I hate trading. I have made a living from it. I have traded full-time. It gave me the opportunity for the ultimate lifestyle of money, family and freedom. It freed me from bosses, customers, meetings and water coolers. Sounds horrible right?
I do however love trading systems. I love the process of solving a puzzle and applying it to a trading system. I love the research, the numbers, the testing, the programming and the innovation. It’s just the application of it that does nothing for me.
In an article I wrote in 2011 on figuring out if your position size is too large, I got something completely and utterly wrong:
… it took me that long to realize that my issue was not trading style, it was recognizing physical signs of my emotional weaknesses when it came to taking the plunge. It first hit me when I recognized that each time I tested a method I had developed that seemed to work, I would immediately leave the screen for a break. I did this for years, like I was scared of coming to the end of my system development path. On reflection, this was a sign of fear …
It was not fear that had me stepping away once a system was ready to go, hell I day-traded a $5K account full time with a family to support. I seem to shake off fear (and intelligence) ok. I just didn’t like the act of trading. Sit, watch, click, watch, tweet, watch, YouTube.
What to do when you hate trading
So what do you do when you know trading can provide you what you want, yet you hate doing it?
You could quit, but then the clear path to the life you desire vanishes in an instant.
You could soldier on, grab a straw and suck it up, but then you are just joining the masses of other ‘stuck in a rut’ workers, just on your own, with declining social skills.
Instead, why not treat your trading system as a mini-business with you the founder and CEO. The entrepreneur space is flooded with advice on how to ensure you are running the business rather than the business running you. In trading the fundamentals can be the same.
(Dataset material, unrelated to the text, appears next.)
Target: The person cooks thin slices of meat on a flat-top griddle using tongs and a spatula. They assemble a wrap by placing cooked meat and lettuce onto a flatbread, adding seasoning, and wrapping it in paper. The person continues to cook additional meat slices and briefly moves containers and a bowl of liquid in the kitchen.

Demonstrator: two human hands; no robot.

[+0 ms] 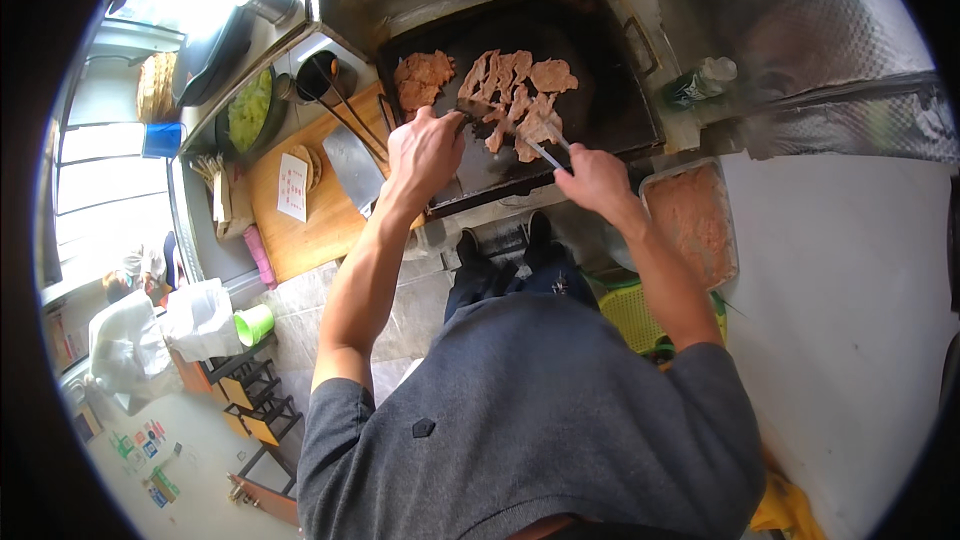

A hypothetical trading mini-business
Assuming you have a system you know works, you know how to trade it, how can you remove yourself from the process as much as possible?
- Business Plan – Before anything writing your trading system out is the most important. Entry, Exit (especially exit), Money management, Philosophy. It is even more important when it comes to:
- Automation– Some systems open themselves to complete automation. Others in part. Don’t worry if you are not a programmer, you can hire a programmer to automate your system from $7/hr. That’s around $1000 a year for a full time programmer who’s sole purpose is to make you much more than that. Jump on some freelance boards and find brilliant programmers from all over the world at ridiculous prices. Scott Welsh did a great podcast on what automated robots can do recently on The Traders Podcast.
- Staffing up– If you have more than one system going, this is even more important. Hire a Virtual Assistant (VA) to track your system. Document entries, exits, market activity, news from the day that effected your trades. Anything that is relevant to your system and it’s performance. Perhaps your system missed a trade it was supposed to take, your VA can research, watch and log why. These types of VA’s are even cheaper than the programmers, starting around $4/hr and above or around $600/yr. Heck my accountant costs me $500 per return. Someone like Chris Ducker, who I met in the Philippines in my recent move there can find you some ridiculously talented people that could do all this for you. They don’t even need to know about trading, in fact it might best they don’t. What about bookkeeping, taxes, filtering emails? There is someone out there who can handle all of this for you for a fraction of what you would expect.
- Market research– Have another idea for a system but don’t have the time? Hire a researcher short term to do it for you, again for a price that won’t put a dent in any type of decent trading system. Ask your programmer to prototype it up for you. Get your virtual accountant to determine the tax implications. Whatever. In the age of the global marketplace, for relatively little you can remove yourself from your trading business just like the “cool kids” in the entrepreneurial space.
Before you know it you have a team with the sole purpose of finding ways to make you money and you are no longer a trader, but a CEO of your trading business.
Just because you hate trading, doesn’t mean you can’t trade for a living.